It may happen, as happened to Alessandro Preziosi, that Covid, the pandemic, was a sort of flywheel for his first film as a director: the documentary The law of the earthquake, previewed today at the 15th edition of the Rome Film Fest in Rome and then in the hall with the Luce on 23-24-25 November.
His poetic journey through the Italian earthquakes, from Belice to Irpinia and Amatrice, through the archives of images of the Istituto Luce is in fact accompanied by statements from men of culture and science, collected precisely during the pandemic, in which he feels the long emotional shadow of this reality that makes everyone a little more fragile, more ready to open up.
Hence statements such as those of Erri De Luca who speaks of men "like trees" and then tells "the drunken effect of earthquakes".
When it all ends, adds the writer, "we immediately start digging with that tenacity which, in the end, is the true value of humanity".
Instead, Giulio Sapelli declares: "I am a man of faith and in an earthquake I could not help but join that fantastic movement that is prayer", while Vittorio Sgarbi sees everything between art and philosophy and resorts to a paradox: "The earthquake - says the critic - it creates destruction and, at the same time, points out, for example, some important churches that no one has ever seen before and of which one does not even know.
And again Sgarbi: "The earthquake gives back to the earth what is proper to it and Ludovico Corrao and Burri did good things in designing this shroud which is the Cretto di Gibellina".

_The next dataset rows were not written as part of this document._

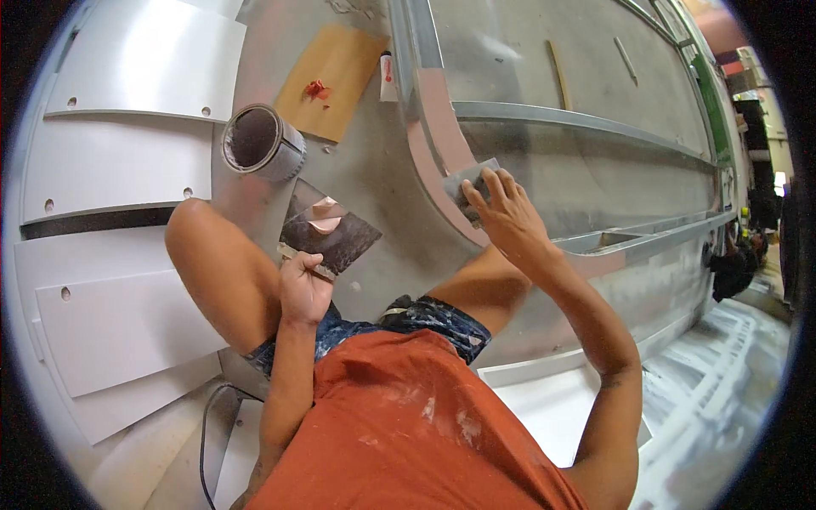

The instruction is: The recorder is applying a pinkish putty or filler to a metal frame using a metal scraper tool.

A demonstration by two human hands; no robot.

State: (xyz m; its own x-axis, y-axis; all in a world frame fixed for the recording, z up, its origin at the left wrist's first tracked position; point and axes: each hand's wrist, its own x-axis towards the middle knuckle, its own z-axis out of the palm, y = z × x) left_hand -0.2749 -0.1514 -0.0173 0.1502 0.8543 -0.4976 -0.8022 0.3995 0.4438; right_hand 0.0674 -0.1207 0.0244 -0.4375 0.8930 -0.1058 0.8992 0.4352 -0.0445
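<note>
From my remote view, the right hand point(503, 212) is closed on a small grey spreader point(466, 183), fingers fanned over its back, pressing it against the pink filler strip point(433, 119) that follows the curved seam of the metal panel point(586, 170). The left hand point(303, 285) grips the lower edge of a dark mixing board point(327, 234), which carries a dab of pink filler point(324, 214) and is held just above the bent knee point(200, 234). To do this pass well, I judge the spreader should stay at a shallow angle with even pressure, drawn along the seam in one stroke so the edges feather into bare metal, and reloaded from the board before the blade runs dry. A tape roll point(262, 140) stands near the board, with a brown cardboard sheet point(331, 81) beyond it. The blade's working edge is hidden under the fingers, so I cannot tell how much filler it carries. The fisheye rim bends the panel's far end, and the dark objects at the right edge are too small to identify.
</note>
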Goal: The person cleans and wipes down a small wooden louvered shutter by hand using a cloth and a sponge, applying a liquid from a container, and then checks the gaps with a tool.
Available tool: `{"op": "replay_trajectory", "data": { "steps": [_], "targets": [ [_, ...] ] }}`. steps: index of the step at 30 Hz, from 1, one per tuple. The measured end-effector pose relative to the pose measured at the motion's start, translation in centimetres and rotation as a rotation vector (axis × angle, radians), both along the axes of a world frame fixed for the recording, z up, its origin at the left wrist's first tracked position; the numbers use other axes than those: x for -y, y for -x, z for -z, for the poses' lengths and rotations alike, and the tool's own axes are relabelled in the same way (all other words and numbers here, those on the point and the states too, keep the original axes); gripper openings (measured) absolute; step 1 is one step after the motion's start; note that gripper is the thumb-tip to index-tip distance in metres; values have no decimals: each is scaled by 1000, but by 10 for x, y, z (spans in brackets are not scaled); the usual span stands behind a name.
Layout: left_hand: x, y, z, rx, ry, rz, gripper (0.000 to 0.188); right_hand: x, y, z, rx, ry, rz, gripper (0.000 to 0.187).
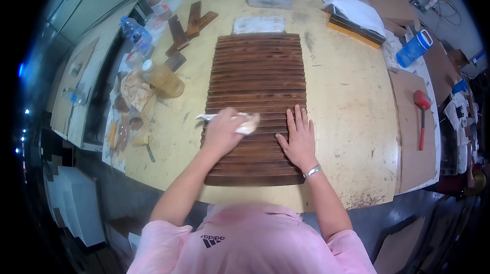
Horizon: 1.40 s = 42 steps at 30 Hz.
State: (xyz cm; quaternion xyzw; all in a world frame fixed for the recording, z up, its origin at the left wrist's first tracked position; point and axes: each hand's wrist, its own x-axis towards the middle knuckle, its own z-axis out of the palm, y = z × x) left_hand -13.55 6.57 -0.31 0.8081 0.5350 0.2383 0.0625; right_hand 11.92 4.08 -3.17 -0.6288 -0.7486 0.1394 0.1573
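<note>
A dark brown slatted wooden panel (258, 80) lies lengthwise on the pale worktable, its ridges running from side to side. My left hand (222, 132) is closed round a crumpled white cloth (248, 124) with a brownish stain and presses it on the left part of the panel; the hand is slightly blurred. On the panel's right edge my right hand (298, 140) rests flat with its fingers spread and nothing in it. A silver bracelet (312, 171) circles that wrist.
Left of the panel stand a jar of amber liquid (166, 81), plastic bottles (137, 35), a crumpled rag (135, 90) and short brown wood pieces (194, 19). White wrapped blocks (259, 24) lie beyond it. To the right are a blue bottle (414, 49) and a red mallet (422, 101) on cardboard.
</note>
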Motion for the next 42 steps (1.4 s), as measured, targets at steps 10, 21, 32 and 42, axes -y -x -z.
{"op": "replay_trajectory", "data": {
  "steps": [10, 21, 32, 42],
  "targets": [
    [32, 127, 39, 401, 215, -516, 24, 12, -51, 28, -934, 190, 458, 41],
    [59, 150, 49, 623, 471, -576, 45, 68, -67, 25, -1096, 327, 225, 92],
    [127, 89, 36, 889, 553, -394, 70, 88, -46, 14, -459, 341, 85, 131],
    [134, 95, 46, 455, 393, -563, 41, 93, -48, 23, -459, 304, 75, 133]
  ]
}}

Preziosi, a very young witness to the earthquake in Irpinia in 1980, takes us through his personal narrative path, in Belìce, then in Friuli, Assisi, L'Aquila, Amatrice among archive footage, animation scenes, statements by witnesses of the time and of today: from the Fire Brigade to the volunteers up to Mario Cucinella, Pierluigi Bersani, Angelo Borrelli, Grazia Francescato and others.
"Filmed during Covid with people who had lived it and were experiencing it, I collected testimonies of great humanity such as that of De Luca who told about his' earthquake ', recalling his heart attack, or of Sapelli who declares that his' There was an emotional earthquake when he met his wife. "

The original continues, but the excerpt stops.